Step-by-step explanation:
The genotype of the woman whose father and first son are colorblind, and whose male partner has normal color vision, can be deduced based on the inheritance pattern of color blindness, which is an X-linked recessive trait. This means that the gene for colorblindness (denoted as C in this case) is found on the X chromosome. Since the woman has a colorblind father, she must have received one X chromosome with the colorblind gene from him. However, because she has normal vision, her other X chromosome must have the normal vision gene. Therefore, her genotype is XCX.
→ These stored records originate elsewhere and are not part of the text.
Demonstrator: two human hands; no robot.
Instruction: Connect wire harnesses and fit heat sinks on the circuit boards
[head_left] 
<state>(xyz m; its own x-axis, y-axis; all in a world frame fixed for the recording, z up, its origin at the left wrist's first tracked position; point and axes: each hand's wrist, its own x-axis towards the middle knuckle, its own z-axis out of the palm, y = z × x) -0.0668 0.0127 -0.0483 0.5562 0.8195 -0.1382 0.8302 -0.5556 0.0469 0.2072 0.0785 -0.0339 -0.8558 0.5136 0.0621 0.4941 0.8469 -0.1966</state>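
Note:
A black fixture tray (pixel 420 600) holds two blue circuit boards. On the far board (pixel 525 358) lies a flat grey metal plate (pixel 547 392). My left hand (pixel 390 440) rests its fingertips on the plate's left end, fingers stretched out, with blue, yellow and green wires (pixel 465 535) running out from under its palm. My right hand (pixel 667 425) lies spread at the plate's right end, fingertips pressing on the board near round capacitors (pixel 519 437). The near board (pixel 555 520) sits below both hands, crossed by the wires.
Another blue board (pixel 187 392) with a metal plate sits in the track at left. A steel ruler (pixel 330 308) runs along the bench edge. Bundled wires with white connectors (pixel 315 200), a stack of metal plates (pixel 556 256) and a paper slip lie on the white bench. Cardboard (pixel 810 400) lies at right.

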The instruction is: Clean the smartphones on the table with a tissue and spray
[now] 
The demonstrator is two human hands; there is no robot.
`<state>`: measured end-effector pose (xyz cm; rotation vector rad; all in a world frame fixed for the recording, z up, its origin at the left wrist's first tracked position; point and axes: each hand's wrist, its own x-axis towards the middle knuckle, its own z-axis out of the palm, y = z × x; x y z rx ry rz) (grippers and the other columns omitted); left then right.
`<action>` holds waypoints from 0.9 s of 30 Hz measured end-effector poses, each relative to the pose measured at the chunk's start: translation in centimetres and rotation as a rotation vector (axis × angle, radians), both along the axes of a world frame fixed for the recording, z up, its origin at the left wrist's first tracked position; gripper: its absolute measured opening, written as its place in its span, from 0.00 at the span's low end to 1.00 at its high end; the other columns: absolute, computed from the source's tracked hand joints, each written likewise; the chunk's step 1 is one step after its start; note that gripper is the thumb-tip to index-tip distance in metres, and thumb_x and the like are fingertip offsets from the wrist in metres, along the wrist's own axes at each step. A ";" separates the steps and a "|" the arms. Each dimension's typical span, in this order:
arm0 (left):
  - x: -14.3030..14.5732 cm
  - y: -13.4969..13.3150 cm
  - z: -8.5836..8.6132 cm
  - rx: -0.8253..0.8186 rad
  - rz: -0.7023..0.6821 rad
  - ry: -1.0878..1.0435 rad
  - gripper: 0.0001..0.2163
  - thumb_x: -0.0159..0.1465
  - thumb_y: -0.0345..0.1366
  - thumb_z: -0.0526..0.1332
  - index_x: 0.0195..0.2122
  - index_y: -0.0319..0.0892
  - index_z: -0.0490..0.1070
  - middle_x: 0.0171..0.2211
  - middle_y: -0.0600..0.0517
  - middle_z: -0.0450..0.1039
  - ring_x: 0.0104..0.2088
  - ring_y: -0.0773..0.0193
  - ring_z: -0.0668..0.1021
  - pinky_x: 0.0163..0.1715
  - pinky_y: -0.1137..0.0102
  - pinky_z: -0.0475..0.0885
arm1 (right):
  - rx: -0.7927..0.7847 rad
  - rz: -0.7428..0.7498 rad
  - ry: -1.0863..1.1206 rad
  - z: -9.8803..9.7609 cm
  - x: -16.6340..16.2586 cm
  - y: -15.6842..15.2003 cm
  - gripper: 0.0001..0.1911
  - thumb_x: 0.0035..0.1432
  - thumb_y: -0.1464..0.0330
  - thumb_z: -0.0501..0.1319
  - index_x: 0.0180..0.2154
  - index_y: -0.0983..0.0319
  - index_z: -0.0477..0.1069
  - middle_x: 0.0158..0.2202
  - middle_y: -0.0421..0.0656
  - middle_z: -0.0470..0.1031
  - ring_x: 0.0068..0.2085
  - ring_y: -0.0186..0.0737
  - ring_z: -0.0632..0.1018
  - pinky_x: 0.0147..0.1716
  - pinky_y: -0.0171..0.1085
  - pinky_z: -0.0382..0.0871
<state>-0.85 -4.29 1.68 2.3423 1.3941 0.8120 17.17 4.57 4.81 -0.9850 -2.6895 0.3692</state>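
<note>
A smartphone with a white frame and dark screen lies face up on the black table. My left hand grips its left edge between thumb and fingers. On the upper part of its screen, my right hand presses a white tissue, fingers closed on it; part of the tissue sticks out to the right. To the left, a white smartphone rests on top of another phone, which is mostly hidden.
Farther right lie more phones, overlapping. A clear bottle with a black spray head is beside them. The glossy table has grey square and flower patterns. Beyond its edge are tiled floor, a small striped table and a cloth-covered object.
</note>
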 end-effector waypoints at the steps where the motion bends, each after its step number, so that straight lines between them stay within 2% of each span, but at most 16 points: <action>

When she has a son, he receives one of his mother's X chromosomes and his father's Y chromosome. If he inherits the X chromosome carrying the colorblindness trait (XC), he will be colorblind since males have only one X chromosome and no second X chromosome to mask the recessive gene. This explains why her first son is colorblind. Given the 50% chance of inheriting the XC chromosome, it's expected that 50% of her sons would be colorblind. It's important to note, males cannot be carriers of this form of color blindness because they have only one X chromosome and will either be affected by color blindness or not, depending on whether that X chromosome carries the mutation.